ASSIGNMENT: The expected answer is a single number, namely how many lines in the data below hold the word "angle".
[Opening PROVIDED DATA section]
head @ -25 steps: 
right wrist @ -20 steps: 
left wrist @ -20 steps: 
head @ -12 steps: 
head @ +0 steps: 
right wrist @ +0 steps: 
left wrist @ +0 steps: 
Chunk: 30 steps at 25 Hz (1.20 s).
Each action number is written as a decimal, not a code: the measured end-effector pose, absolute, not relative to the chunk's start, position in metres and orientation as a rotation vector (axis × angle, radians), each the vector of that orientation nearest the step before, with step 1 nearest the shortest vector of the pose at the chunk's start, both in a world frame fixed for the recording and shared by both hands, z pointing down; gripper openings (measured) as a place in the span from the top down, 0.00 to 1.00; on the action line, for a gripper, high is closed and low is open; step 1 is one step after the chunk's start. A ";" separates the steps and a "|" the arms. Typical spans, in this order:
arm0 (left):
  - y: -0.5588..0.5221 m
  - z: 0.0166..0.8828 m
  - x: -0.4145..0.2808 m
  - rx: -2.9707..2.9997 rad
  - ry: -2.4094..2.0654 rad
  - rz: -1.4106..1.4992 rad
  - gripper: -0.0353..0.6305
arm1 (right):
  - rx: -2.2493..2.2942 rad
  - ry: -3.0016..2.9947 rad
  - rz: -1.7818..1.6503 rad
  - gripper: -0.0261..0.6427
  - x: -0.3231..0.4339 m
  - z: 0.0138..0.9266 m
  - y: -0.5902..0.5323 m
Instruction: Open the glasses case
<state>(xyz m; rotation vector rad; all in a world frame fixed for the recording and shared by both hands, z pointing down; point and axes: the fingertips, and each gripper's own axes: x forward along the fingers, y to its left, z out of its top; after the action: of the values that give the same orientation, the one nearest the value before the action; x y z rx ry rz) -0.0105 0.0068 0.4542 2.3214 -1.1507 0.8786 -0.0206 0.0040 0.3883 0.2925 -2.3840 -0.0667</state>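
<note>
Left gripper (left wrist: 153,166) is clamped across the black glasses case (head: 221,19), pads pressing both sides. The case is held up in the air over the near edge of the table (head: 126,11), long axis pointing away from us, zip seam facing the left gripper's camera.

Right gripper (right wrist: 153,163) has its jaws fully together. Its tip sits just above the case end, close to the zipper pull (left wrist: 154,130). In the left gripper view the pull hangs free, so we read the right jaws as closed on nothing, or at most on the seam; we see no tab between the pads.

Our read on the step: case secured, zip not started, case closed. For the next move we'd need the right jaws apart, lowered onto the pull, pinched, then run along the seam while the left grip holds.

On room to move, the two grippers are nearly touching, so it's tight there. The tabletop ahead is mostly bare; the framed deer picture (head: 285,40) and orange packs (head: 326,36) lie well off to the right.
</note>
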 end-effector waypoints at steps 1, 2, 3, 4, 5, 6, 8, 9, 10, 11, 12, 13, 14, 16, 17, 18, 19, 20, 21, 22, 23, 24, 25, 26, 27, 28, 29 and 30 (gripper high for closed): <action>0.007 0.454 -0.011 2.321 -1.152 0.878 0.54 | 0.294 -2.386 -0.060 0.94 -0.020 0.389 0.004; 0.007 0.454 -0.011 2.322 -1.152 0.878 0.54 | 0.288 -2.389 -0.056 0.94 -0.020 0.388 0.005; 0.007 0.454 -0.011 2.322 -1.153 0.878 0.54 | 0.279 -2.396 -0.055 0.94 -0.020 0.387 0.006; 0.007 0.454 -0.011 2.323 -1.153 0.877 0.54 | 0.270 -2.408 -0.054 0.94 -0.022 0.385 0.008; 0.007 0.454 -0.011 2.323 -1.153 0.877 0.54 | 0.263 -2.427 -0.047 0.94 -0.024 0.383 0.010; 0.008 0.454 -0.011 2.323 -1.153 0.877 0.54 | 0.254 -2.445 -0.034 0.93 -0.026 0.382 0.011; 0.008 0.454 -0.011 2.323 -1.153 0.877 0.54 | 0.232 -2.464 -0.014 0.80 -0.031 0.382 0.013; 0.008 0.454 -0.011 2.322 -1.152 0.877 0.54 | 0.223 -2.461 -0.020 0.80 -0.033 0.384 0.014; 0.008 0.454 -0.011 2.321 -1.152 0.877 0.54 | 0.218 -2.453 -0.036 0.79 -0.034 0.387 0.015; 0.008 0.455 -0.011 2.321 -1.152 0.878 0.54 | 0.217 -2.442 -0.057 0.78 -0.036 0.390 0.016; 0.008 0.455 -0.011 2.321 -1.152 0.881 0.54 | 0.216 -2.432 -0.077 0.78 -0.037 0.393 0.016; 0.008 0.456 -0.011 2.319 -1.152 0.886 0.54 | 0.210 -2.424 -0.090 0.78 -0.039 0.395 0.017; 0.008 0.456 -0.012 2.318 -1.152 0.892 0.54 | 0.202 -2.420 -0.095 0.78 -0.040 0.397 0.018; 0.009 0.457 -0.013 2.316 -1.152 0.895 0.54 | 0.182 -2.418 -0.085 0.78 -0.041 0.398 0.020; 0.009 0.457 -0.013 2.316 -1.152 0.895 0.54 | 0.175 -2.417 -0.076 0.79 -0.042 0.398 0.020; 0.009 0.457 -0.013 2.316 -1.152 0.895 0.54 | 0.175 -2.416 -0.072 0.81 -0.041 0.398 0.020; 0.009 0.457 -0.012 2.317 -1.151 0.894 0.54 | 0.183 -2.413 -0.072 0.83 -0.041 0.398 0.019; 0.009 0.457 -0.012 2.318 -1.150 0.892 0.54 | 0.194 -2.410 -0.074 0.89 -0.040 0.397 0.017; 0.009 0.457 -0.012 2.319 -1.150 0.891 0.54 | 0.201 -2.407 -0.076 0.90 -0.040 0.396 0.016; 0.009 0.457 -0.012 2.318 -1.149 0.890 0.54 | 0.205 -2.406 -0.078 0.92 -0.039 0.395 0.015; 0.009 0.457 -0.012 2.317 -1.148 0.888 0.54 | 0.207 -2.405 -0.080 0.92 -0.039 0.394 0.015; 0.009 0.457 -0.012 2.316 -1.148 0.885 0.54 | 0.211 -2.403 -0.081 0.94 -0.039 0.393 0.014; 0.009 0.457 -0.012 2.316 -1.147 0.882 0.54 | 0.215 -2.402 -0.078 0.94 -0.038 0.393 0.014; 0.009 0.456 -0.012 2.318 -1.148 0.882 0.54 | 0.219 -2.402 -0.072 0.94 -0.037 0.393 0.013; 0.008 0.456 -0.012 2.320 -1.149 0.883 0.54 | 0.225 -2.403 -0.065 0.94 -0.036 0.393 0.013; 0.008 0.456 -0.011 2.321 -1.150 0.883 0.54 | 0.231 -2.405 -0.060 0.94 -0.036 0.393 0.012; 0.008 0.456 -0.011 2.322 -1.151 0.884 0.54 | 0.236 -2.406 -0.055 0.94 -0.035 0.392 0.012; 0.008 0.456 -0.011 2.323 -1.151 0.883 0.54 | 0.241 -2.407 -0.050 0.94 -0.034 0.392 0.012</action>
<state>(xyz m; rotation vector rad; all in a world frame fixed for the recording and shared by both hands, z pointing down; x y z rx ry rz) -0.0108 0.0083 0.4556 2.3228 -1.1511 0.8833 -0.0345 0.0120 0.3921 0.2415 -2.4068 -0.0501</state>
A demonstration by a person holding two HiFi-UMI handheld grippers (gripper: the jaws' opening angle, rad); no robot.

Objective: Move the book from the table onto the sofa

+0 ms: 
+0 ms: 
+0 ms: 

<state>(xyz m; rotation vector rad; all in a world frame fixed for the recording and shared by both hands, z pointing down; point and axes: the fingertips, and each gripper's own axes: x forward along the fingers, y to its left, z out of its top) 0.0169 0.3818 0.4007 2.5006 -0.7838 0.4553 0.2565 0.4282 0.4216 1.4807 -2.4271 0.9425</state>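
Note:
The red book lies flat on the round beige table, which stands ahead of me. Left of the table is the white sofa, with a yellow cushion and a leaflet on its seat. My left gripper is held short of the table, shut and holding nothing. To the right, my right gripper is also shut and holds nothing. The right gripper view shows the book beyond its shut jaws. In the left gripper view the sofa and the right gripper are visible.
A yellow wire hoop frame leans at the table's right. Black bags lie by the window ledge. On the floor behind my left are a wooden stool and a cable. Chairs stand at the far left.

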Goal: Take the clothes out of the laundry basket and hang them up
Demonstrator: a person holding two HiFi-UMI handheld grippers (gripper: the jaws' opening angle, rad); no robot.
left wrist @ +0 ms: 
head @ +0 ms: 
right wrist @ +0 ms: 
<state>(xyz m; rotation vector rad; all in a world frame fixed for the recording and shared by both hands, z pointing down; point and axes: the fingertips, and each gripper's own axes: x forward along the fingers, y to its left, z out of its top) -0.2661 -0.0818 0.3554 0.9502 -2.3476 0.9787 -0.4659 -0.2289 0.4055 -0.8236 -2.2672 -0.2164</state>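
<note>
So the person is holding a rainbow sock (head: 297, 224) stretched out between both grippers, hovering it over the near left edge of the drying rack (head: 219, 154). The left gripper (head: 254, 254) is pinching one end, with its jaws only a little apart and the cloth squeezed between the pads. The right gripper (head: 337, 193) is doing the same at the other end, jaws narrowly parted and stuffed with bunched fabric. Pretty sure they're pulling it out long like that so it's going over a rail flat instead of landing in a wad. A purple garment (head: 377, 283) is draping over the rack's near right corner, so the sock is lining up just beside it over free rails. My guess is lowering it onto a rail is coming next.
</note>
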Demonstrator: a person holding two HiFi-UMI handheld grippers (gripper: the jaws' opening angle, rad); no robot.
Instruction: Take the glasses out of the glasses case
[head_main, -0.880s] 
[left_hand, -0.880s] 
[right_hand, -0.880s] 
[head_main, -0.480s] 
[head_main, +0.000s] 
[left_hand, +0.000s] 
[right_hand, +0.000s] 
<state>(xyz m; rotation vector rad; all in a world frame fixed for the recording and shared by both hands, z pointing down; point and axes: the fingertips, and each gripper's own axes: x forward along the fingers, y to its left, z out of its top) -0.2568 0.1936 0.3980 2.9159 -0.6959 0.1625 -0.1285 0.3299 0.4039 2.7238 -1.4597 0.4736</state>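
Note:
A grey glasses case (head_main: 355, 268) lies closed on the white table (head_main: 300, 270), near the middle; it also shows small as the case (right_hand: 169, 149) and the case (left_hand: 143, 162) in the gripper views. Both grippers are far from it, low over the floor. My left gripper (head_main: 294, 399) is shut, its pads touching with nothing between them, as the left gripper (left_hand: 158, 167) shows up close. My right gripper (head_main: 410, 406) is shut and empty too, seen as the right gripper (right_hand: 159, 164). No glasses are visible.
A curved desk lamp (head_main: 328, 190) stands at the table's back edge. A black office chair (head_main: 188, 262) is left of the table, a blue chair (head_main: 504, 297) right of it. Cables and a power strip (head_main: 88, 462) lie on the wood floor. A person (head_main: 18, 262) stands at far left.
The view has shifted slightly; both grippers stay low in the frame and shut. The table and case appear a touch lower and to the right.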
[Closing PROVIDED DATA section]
ANSWER TO THE EXERCISE: 4